It has been nearly four years since the 'Dieselgate' issue rocked Volkswagen, as well as the entire automotive industry to its core.
It resulted in the arrest of several high-ranking executives in the Volkswagen Auto Group (VAG), the fixing or 'buying-back' or millions of affected vehicles equipped with emission defeat devices, as well as the company itself re-branding to being more environmentally-friendly, and making electric vehicles.
However, it seems Volkswagen has not entirely abandoned diesel engines. While it's no secret that Volkswagen still equips some of their models with turbo-diesel powertrains (in certain markets), the company has continued to make diesel engines run cleaner. And with an all-new Golf set to be launched soon, Volkswagen wants to make it known to everyone that it will continue having an oil burner under the hood.
This will be made possible via what Volkswagen calls 'twin dosing'. It makes use of a smart selective catalytic reduction (SCR) technology that effectively reduces emission of harmful nitrogen oxide gas by 80% thanks to two injectors that deliver AdBlue to a car's system.
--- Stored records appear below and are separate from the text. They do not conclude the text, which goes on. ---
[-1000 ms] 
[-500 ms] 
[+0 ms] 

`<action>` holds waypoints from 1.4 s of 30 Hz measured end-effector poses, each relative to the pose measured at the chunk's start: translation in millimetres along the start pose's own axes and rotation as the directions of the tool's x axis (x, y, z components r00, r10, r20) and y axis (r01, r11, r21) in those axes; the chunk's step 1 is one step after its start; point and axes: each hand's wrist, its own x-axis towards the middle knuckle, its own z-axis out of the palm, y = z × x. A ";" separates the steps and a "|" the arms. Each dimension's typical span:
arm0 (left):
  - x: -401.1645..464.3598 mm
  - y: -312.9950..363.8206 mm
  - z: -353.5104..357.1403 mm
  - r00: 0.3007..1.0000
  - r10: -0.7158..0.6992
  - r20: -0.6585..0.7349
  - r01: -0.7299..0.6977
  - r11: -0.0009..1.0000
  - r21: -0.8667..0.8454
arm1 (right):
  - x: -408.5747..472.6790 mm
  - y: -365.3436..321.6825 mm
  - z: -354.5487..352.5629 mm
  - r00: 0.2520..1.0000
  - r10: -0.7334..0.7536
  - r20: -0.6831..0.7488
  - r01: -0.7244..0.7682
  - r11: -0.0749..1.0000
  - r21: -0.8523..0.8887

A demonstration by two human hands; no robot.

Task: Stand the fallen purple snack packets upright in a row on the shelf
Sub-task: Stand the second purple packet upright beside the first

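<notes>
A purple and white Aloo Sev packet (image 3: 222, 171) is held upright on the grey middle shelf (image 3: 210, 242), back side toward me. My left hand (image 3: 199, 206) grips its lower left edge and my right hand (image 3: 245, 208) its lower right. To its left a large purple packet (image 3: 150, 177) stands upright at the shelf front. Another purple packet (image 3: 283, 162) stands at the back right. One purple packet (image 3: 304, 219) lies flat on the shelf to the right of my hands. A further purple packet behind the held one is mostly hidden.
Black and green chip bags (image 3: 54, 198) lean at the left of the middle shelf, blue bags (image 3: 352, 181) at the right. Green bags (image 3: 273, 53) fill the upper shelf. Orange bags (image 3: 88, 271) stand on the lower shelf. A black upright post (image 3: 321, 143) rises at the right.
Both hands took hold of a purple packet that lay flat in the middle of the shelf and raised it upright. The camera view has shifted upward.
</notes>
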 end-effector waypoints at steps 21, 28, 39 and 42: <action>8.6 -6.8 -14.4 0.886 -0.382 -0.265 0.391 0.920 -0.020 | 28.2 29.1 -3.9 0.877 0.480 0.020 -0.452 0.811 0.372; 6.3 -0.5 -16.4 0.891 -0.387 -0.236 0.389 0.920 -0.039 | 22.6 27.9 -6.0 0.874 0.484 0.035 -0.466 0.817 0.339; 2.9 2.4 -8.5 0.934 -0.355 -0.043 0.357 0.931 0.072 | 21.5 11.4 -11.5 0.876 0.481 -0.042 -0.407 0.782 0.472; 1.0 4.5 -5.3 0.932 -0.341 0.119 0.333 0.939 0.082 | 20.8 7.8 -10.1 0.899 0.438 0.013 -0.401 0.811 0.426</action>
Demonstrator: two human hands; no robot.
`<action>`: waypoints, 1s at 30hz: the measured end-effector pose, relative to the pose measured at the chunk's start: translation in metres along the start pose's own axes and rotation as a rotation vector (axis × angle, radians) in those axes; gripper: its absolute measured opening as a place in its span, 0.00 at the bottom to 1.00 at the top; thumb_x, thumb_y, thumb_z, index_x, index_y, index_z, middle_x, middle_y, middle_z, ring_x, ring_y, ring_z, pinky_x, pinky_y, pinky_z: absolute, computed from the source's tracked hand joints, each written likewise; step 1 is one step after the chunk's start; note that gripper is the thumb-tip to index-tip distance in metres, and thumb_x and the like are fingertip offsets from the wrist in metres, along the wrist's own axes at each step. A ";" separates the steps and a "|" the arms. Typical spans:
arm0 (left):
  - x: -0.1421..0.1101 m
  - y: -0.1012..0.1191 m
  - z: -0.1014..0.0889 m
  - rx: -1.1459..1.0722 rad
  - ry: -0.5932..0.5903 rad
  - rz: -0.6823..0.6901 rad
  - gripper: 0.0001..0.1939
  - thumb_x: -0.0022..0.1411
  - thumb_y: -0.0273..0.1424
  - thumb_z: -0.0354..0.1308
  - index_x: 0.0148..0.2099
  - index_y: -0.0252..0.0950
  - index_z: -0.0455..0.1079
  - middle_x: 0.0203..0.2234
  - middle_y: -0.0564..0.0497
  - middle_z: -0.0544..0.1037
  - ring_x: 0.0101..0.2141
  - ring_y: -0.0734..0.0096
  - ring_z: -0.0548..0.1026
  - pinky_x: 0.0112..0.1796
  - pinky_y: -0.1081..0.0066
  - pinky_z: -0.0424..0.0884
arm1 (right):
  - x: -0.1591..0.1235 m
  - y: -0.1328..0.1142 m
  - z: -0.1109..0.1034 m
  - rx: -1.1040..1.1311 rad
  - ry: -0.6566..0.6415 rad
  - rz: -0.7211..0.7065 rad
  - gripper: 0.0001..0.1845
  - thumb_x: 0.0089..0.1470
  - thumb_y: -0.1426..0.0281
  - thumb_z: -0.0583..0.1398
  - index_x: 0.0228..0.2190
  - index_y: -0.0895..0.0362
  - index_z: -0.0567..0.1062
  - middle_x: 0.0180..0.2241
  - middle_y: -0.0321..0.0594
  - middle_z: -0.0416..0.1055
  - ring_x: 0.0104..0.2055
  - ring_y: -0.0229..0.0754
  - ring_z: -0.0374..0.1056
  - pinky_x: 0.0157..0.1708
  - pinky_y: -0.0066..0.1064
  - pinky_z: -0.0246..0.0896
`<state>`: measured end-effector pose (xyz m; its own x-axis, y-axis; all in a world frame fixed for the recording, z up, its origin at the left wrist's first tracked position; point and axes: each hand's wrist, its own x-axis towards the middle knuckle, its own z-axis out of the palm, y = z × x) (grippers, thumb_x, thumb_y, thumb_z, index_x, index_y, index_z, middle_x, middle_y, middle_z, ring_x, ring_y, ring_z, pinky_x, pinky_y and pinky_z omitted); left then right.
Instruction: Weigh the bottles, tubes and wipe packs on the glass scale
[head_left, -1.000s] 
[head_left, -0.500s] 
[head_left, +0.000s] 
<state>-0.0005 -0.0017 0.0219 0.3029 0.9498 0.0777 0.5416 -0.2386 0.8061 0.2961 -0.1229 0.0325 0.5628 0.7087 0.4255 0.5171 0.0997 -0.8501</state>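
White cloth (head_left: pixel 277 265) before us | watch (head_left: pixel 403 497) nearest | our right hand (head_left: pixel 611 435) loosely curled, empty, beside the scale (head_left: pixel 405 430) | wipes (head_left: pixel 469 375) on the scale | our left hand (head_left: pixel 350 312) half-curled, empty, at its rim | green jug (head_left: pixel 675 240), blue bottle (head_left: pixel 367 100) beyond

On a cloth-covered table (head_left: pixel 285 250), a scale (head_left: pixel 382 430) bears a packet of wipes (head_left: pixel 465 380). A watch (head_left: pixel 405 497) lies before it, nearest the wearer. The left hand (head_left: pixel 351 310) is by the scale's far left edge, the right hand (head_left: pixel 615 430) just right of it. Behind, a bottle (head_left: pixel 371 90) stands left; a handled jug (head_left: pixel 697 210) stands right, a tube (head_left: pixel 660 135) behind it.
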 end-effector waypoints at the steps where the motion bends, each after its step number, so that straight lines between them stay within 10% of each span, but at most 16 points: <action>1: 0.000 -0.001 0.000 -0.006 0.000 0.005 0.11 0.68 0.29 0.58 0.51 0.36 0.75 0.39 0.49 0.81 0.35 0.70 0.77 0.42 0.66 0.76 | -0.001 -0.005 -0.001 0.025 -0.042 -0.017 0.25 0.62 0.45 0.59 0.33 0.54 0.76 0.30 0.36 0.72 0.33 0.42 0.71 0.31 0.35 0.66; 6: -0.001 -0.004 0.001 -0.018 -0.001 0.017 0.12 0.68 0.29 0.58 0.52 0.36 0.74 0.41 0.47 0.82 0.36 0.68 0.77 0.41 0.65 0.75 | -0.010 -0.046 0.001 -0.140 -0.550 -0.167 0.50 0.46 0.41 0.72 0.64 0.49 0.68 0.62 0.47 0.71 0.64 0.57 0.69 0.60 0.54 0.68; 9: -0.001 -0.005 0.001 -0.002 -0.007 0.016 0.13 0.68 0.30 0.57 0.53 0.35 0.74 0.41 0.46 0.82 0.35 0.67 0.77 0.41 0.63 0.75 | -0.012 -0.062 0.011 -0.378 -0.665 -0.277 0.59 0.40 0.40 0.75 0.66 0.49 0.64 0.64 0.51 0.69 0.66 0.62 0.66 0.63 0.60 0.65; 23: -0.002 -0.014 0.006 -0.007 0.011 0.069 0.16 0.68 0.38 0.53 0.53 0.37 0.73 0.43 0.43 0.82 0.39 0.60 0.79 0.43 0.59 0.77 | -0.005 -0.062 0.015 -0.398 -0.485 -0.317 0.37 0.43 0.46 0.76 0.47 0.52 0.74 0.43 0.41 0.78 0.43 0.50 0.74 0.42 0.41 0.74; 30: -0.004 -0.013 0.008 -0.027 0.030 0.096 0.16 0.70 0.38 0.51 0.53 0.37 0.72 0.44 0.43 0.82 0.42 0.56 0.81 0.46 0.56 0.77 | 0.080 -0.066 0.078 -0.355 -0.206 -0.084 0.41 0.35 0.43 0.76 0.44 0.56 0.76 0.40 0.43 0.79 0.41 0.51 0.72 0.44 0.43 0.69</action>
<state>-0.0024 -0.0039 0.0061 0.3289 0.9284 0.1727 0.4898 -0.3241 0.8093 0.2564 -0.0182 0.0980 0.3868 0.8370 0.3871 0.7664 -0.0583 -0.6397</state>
For those not in the know, automakers have been using the chemical ammonia (also called AdBlue) to reduce nitrogen oxides emitted by diesel engines. Volkswagen's new twin-dosing system improves on that by having two injectors that apply AdBlue in the exhaust system, and near the engine itself. With this new feature, hydrocarbons from diesel engines will be reduced significantly, which will result in cleaner air.
For now, the 150 PS version of the 2.0 TDI Evo engine (already seeing use in the new Passat) is the first nameplate from Volkswagen to come with the twin dosing SCR system. In the future, Volkswagen plans to install it across all turbo-diesel models of the Golf, as well as in other models. This will allow their engines to meet the strict Euro 6d emission standards.
While Volkswagen may be looking at electrification for all their cars, it looks like they are not yet ready to say goodbye to diesel technology just yet.